§ Work to complete: A single number is wanted: how many lines of the records below contain the word "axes".

§ Extracted information:
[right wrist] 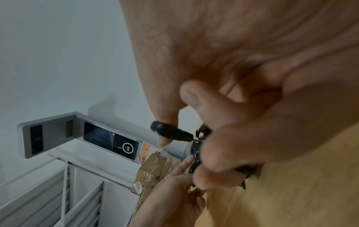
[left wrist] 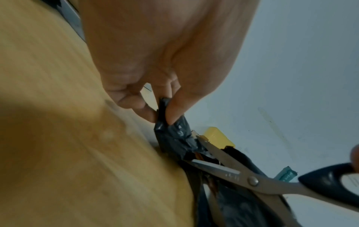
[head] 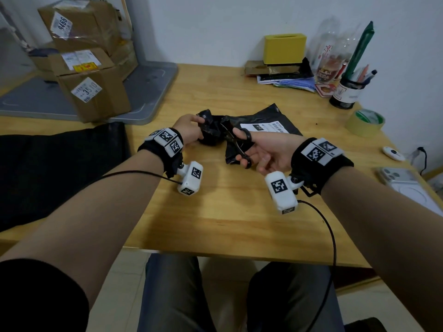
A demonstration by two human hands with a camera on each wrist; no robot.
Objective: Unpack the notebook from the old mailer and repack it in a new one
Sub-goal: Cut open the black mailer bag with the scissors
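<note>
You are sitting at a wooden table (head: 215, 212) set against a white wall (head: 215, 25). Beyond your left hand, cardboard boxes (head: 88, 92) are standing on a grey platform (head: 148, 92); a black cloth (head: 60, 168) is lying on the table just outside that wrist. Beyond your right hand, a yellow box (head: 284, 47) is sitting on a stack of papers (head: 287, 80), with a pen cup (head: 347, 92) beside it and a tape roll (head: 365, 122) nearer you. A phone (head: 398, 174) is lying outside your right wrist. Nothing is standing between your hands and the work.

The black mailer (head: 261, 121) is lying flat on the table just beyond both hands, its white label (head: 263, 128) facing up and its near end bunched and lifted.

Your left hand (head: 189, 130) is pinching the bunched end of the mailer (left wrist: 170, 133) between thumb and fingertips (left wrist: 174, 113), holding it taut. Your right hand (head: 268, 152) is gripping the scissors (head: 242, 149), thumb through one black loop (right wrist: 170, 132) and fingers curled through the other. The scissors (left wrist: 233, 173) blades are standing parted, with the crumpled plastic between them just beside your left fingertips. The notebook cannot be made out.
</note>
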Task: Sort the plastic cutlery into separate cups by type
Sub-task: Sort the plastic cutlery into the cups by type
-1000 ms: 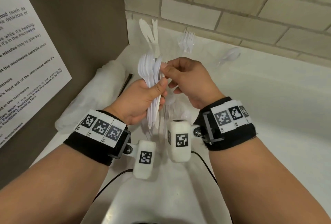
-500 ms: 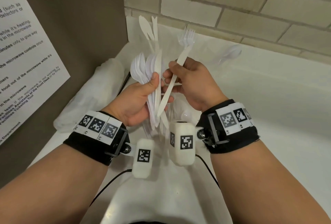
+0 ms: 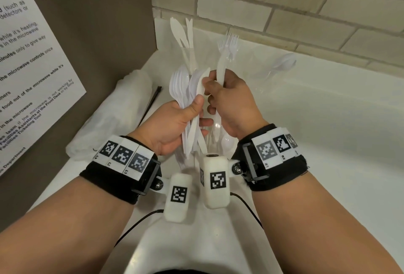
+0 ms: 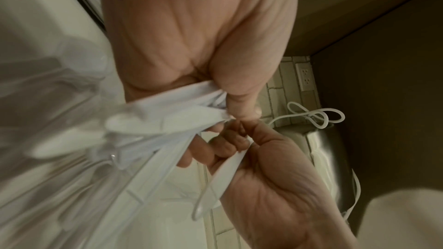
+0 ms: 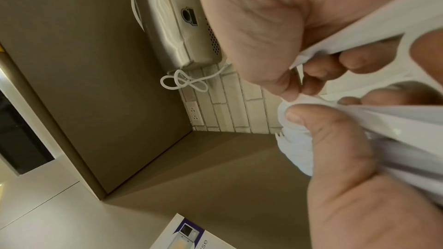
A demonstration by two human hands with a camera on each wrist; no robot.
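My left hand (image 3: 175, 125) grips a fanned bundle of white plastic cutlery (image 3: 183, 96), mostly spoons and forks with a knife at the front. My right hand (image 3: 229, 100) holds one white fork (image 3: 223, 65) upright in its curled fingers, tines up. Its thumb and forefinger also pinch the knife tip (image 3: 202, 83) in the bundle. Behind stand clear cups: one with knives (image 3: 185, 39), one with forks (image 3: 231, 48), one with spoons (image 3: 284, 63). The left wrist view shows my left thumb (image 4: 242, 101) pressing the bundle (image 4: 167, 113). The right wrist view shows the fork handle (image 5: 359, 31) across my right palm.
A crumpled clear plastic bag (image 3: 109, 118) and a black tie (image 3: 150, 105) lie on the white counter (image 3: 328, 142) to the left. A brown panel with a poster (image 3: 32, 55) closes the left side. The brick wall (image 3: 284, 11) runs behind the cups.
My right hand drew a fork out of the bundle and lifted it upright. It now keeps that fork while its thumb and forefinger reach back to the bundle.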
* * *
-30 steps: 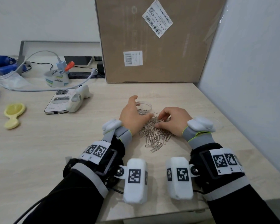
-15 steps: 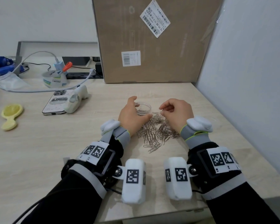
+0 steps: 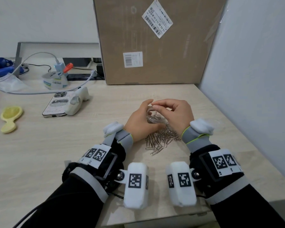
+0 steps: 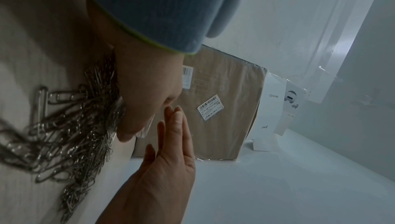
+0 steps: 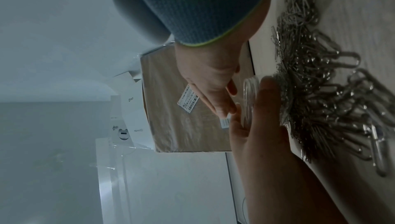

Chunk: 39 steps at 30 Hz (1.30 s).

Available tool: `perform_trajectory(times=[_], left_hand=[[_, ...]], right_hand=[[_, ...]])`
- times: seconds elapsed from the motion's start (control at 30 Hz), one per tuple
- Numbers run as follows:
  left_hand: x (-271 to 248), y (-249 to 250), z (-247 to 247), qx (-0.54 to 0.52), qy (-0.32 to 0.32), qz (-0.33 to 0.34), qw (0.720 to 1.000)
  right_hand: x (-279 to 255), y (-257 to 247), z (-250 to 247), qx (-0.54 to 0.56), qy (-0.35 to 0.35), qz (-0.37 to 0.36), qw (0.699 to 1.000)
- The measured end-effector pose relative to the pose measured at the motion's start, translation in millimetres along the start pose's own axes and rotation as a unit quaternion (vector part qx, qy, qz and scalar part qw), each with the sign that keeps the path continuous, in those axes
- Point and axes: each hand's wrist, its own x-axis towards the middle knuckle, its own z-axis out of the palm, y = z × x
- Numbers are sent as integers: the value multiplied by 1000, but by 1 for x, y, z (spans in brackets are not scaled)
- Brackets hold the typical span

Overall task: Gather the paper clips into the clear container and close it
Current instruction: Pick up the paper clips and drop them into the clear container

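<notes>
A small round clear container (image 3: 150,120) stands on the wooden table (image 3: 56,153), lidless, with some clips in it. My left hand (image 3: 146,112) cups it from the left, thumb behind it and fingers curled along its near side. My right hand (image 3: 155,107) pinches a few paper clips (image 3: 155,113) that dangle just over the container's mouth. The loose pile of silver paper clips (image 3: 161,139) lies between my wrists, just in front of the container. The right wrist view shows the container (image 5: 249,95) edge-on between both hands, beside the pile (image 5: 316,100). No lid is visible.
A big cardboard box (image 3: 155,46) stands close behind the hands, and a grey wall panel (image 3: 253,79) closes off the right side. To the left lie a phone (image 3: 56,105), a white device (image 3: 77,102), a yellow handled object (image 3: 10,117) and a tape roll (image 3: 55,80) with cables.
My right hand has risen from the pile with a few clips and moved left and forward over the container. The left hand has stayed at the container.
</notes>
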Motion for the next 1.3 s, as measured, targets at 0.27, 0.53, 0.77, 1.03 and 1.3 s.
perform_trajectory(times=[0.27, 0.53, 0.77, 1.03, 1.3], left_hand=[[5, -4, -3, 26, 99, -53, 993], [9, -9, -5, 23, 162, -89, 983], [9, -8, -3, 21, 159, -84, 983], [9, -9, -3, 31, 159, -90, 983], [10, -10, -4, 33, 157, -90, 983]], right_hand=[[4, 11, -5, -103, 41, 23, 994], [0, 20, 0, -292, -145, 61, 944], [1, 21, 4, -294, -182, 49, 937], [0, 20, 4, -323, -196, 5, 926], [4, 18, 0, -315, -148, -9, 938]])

§ Exercise solution: 2